Alors que des appels à manifester se multiplient, le gouvernement rappelle les règles encadrant les réunions et manifestations publiques.
Ce rappel intervient dans un contexte marqué par des incitations à la désobéissance civile et à des mobilisations non déclarées.
La liberté de réunion et de manifestation est garantie par la Constitution du 6 mai 2024.
Mais ce droit ne peut s’exercer dans l’anarchie.
La loi exige une déclaration préalable pour toute manifestation publique.
Elle doit être adressée cinq jours ouvrables avant la date prévue.
Pour les manifestations nationales ou internationales, la déclaration va au ministre de l’Administration territoriale.
Dans les autres cas, elle est transmise au préfet ou au gouverneur compétent.
Les manifestations doivent se tenir entre 11h et 18h.

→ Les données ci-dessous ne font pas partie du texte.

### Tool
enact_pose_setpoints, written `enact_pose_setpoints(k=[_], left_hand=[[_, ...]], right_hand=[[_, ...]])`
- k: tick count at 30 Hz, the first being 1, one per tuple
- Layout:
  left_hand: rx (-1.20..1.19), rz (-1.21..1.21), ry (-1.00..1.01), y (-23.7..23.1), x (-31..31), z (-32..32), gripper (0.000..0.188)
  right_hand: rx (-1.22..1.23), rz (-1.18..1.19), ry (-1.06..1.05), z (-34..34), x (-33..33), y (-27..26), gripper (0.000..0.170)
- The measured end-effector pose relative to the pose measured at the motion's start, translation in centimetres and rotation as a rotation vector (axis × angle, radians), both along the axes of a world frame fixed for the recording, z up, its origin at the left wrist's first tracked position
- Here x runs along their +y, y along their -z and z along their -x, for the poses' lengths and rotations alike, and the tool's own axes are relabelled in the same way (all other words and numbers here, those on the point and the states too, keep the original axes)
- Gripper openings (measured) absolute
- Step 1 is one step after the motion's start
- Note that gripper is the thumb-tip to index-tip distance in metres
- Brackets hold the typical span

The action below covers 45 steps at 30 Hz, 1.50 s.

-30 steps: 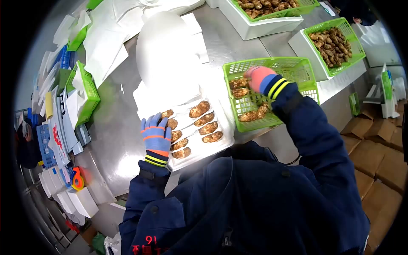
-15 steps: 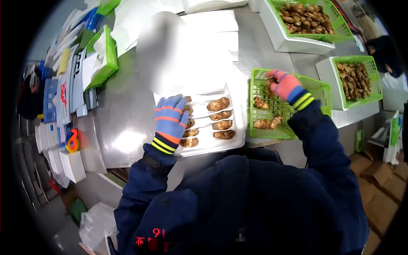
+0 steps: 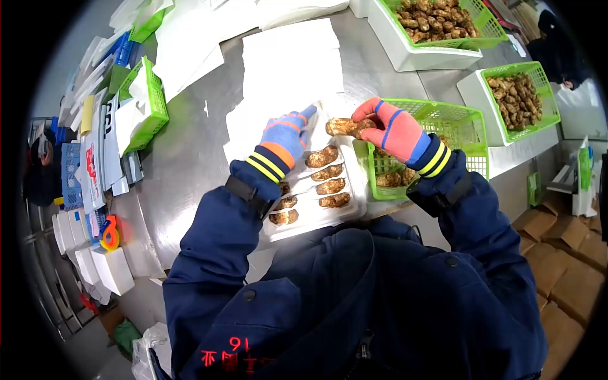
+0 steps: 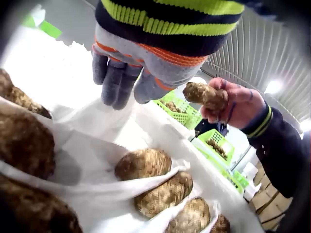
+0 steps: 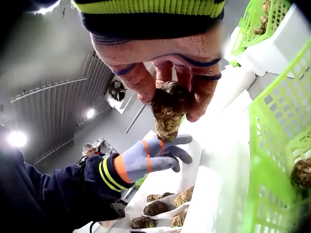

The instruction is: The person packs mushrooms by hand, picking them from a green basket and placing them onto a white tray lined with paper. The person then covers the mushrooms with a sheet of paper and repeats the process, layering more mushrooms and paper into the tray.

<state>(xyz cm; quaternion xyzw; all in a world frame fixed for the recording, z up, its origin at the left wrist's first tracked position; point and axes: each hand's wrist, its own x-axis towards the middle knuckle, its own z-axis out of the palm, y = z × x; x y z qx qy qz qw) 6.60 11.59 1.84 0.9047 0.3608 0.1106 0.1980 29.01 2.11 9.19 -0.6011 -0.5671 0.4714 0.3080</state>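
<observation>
My gloved right hand [image 3: 398,133] pinches a thick, brown, mottled mushroom [image 3: 345,127] between thumb and fingers, above the upper right of a white tray [image 3: 360,190]. In the tray, similar mushrooms [image 3: 323,156] lie in two columns, with folds of white paper [image 4: 92,145] between them. My gloved left hand [image 3: 285,138] is over the tray's upper left, fingers stretched out close over the paper. It hides some of the left column in the head view. From the right wrist, the held mushroom [image 5: 167,111] hangs from the fingertips, overlapping the left hand [image 5: 150,158].
Right of the tray stands a green basket [image 3: 484,142] holding a few mushrooms. Two fuller green baskets [image 3: 550,104] sit on white boxes at the far right. White paper sheets [image 3: 291,57] lie beyond the tray. Another person's dark sleeve [image 3: 548,54] shows at the right.
My right hand has moved left out of the green basket, bringing a mushroom over the tray. The left hand has shifted up and right across the tray, uncovering mushrooms in the lower left column.
</observation>
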Motion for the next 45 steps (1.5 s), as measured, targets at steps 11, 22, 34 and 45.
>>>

Elles sont interdites sur les routes nationales, dans les zones économiques sensibles, ou à proximité des institutions, chancelleries, camps militaires et forces de sécurité.
Ces mesures protègent la sécurité, la libre circulation et les activités économiques.
Le respect des lois est impératif.
Toute incitation à la révolte ou à la désobéissance est une atteinte grave à l’ordre public.
Les auteurs, co-auteurs et complices s’exposent à des sanctions pénales sévères.
Face à toute montée de tension, l’État rassure : les forces de l’ordre et la justice veilleront à la paix publique.
Le gouvernement reste attaché aux libertés fondamentales.
Mais celles-ci doivent s’exercer dans le cadre de la loi, de l’ordre et de la République.
Ce message est à la fois préventif et ferme.
Il met en garde contre les troubles à l’ordre public, tout en réaffirmant l’ouverture à une expression citoyenne encadrée.